- THE TASK -
Look through the records below and copy each line that includes the word "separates".

Recorded data
=== Section Start ===
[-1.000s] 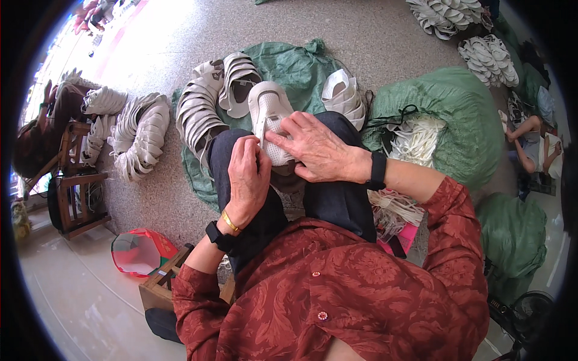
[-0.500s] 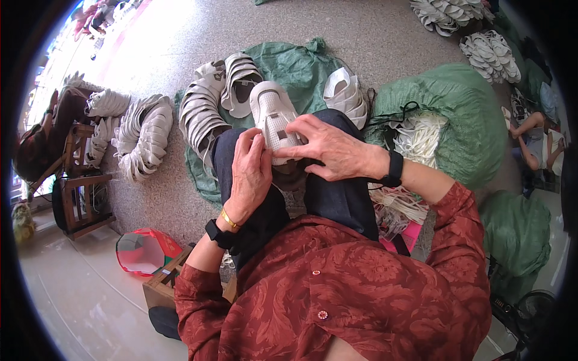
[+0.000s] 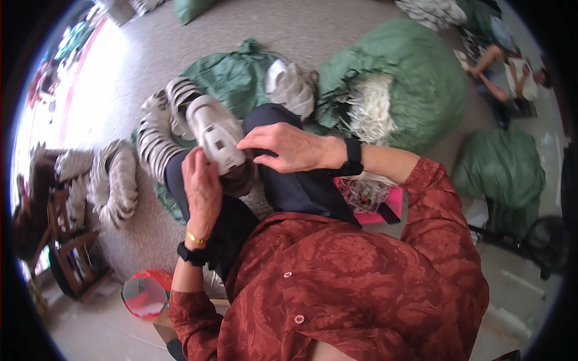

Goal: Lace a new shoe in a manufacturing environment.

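A white shoe upper [image 3: 215, 133] with a perforated toe and a small dark opening lies between my knees, toe pointing away and to the left. My left hand [image 3: 201, 188] pinches its near left edge with fingers pressed together. At its right edge is my right hand [image 3: 293, 148], fingers bent and fingertips close to the upper. Whatever those fingers hold is too small to make out. Beyond my left knee, a curved row of nested white shoe uppers [image 3: 158, 135] rests on a green woven sack [image 3: 232, 78].
More stacked uppers [image 3: 113, 183] lie at left beside a wooden chair [image 3: 75, 253]. A bulging green sack [image 3: 415, 84] of white laces [image 3: 370, 108] stands at right, above a pink tray [image 3: 394, 198]. A red bag [image 3: 146, 293] sits lower left. Another person [image 3: 500, 75] sits far right.
The view has shifted, so the surroundings sit differently in it. The upper tilts more to the left. My right hand has drawn back from across the upper to its right edge.
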`<state>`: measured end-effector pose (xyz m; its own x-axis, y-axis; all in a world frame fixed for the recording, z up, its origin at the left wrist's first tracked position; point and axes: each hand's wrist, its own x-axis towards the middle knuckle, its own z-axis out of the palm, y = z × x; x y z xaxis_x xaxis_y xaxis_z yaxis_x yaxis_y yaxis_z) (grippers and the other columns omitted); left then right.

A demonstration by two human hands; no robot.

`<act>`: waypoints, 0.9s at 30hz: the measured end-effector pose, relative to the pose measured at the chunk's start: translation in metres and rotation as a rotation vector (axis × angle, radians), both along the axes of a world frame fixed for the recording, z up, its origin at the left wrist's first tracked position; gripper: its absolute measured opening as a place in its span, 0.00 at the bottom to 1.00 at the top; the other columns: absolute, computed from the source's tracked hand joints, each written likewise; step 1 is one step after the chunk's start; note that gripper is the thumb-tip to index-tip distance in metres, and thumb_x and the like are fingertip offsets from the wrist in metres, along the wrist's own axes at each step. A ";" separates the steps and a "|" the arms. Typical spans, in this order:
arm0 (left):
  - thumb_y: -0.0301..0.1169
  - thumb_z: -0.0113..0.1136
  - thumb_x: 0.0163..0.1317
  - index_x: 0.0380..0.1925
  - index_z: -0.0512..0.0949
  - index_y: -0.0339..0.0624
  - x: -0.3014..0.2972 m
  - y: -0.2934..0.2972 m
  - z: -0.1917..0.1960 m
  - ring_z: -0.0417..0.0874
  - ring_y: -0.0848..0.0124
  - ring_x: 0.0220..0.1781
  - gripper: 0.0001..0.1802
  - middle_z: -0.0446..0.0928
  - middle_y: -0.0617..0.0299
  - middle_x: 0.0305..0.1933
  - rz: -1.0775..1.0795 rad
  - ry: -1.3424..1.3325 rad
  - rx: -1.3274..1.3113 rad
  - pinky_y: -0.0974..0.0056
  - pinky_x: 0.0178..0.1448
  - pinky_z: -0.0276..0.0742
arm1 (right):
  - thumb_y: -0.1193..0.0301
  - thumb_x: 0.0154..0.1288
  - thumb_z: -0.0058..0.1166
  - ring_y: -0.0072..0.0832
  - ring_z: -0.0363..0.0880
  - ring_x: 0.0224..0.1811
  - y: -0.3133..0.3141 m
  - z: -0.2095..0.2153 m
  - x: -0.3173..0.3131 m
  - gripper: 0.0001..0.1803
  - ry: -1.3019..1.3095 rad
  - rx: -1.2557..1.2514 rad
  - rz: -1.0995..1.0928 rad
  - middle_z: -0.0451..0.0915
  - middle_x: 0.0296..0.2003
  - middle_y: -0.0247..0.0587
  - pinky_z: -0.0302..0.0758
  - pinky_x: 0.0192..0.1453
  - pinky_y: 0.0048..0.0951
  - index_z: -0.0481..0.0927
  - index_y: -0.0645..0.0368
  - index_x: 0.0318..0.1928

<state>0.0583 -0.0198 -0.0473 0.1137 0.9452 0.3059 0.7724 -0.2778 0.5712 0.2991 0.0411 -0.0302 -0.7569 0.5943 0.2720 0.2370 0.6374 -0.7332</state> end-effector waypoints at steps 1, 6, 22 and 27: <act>0.20 0.55 0.65 0.53 0.73 0.29 0.000 -0.001 -0.001 0.75 0.45 0.57 0.16 0.74 0.43 0.56 0.008 0.025 -0.014 0.51 0.62 0.72 | 0.75 0.58 0.63 0.50 0.81 0.52 -0.005 0.001 0.007 0.22 0.011 0.007 -0.049 0.82 0.48 0.54 0.77 0.58 0.42 0.79 0.66 0.54; 0.21 0.53 0.66 0.54 0.71 0.27 0.002 0.002 -0.010 0.74 0.46 0.58 0.17 0.74 0.42 0.55 0.002 0.080 0.003 0.51 0.64 0.70 | 0.78 0.60 0.60 0.44 0.85 0.45 -0.048 0.006 0.042 0.16 0.113 -0.064 -0.336 0.84 0.44 0.49 0.82 0.49 0.38 0.83 0.62 0.50; 0.22 0.52 0.68 0.52 0.72 0.28 0.003 0.001 -0.007 0.75 0.49 0.49 0.14 0.75 0.44 0.50 -0.001 0.118 -0.006 0.52 0.57 0.71 | 0.68 0.60 0.65 0.38 0.88 0.36 -0.217 -0.205 0.190 0.14 -0.292 -0.670 -1.157 0.87 0.34 0.51 0.81 0.40 0.34 0.86 0.63 0.45; 0.21 0.52 0.68 0.49 0.72 0.28 0.001 0.001 -0.004 0.76 0.49 0.48 0.12 0.75 0.44 0.49 0.008 0.146 -0.038 0.52 0.55 0.71 | 0.68 0.62 0.65 0.35 0.88 0.35 -0.184 -0.257 0.192 0.13 -0.297 -0.491 -1.232 0.88 0.34 0.45 0.82 0.41 0.34 0.86 0.61 0.44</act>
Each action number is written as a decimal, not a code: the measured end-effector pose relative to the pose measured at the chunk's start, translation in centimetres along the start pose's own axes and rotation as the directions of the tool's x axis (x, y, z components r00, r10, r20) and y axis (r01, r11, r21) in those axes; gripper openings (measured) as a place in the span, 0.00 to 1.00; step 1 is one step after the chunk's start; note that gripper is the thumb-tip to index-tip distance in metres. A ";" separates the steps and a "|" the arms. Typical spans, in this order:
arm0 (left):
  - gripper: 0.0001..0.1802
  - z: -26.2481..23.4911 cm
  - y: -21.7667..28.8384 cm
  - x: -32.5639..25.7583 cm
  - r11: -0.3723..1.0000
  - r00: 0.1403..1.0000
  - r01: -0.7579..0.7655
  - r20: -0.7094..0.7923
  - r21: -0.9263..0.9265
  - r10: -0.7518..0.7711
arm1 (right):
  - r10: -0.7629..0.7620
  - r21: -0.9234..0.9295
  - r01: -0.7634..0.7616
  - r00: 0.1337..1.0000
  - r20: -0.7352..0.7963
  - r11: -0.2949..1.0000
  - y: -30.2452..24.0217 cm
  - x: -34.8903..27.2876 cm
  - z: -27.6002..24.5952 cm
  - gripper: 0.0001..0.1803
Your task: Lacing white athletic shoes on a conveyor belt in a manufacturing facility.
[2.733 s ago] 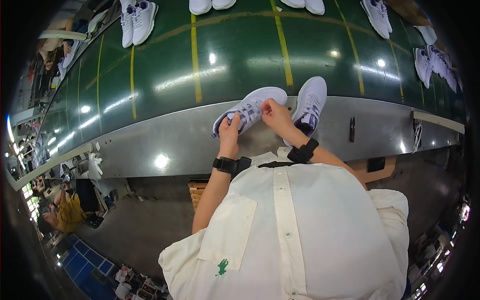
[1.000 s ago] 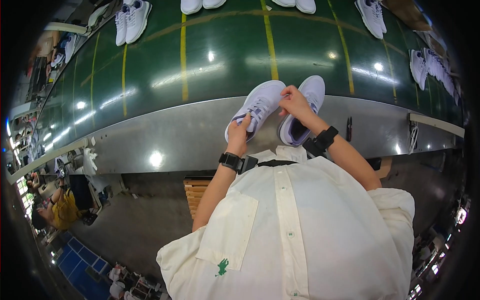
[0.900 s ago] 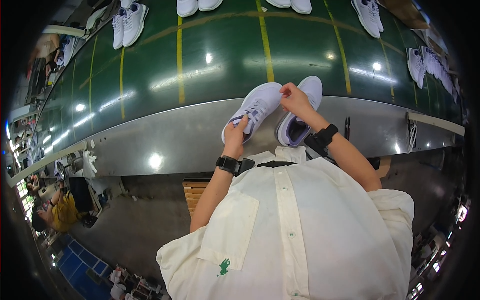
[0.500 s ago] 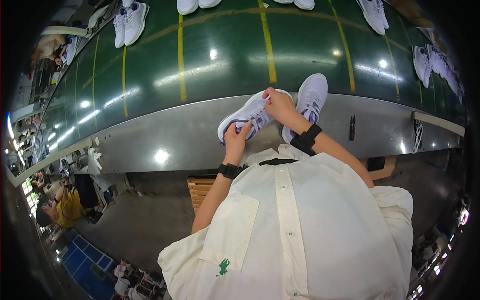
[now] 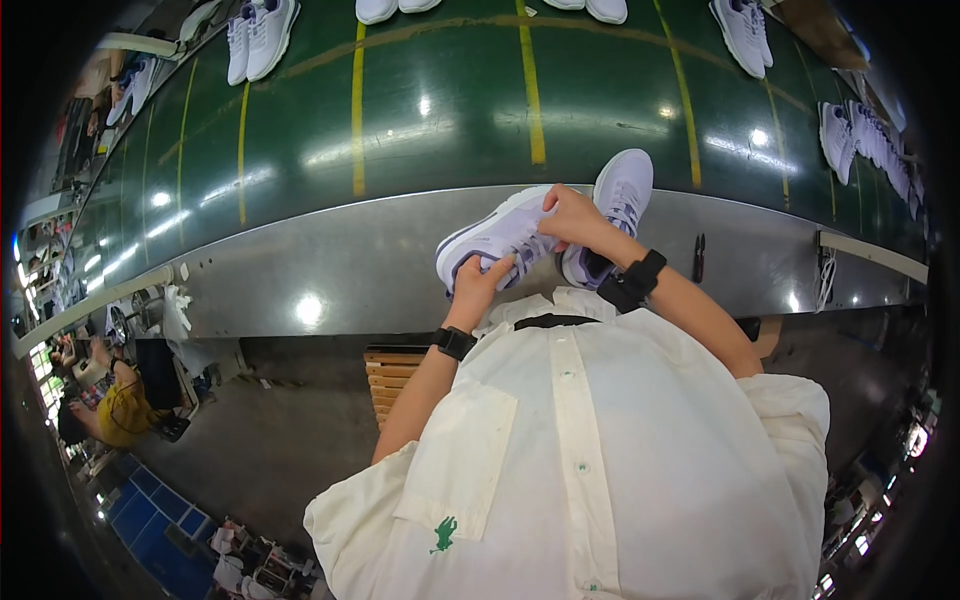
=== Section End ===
- ANSWER FOR THIS EXERCISE -
`<act>`: waypoints, 0.9s at 30hz: the measured end-effector pose, relative to the pose measured at the chunk's start: translation in metres and rotation as a rotation vector (axis × angle, radians), both along the axes of a world frame fixed for the recording, z up, its origin at the left wrist's first tracked position; gripper: its absolute measured opening as a place in its span, 0.00 at the bottom to 1.00 at the top; the other columns: absolute, computed from the source's tracked hand joints, each written likewise; step 1 is one step after the chunk's start; note that gripper is the thumb-tip to index-tip distance in metres, and thumb_x and the like are fingertip offsets from the wrist in metres, along the wrist's own axes at each step. A ";" separates the steps and a "|" the arms. Typical spans, in this order:
Each action number is written as a decimal, not a code: the measured end-effector pose relative to the pose measured at the chunk's start, translation in centimetres along the start pose's own axes and rotation as the directions of the tool's x axis (x, y, z components r00, r10, r20) and y axis (r01, r11, r21) in those axes; gripper openings (measured) as a place in the span, 0.00 to 1.00; step 1 is one step after the chunk's start; note that gripper is the thumb-tip to index-tip distance in metres. A ";" separates the steps and a "|" the arms. Typical spans, in this order:

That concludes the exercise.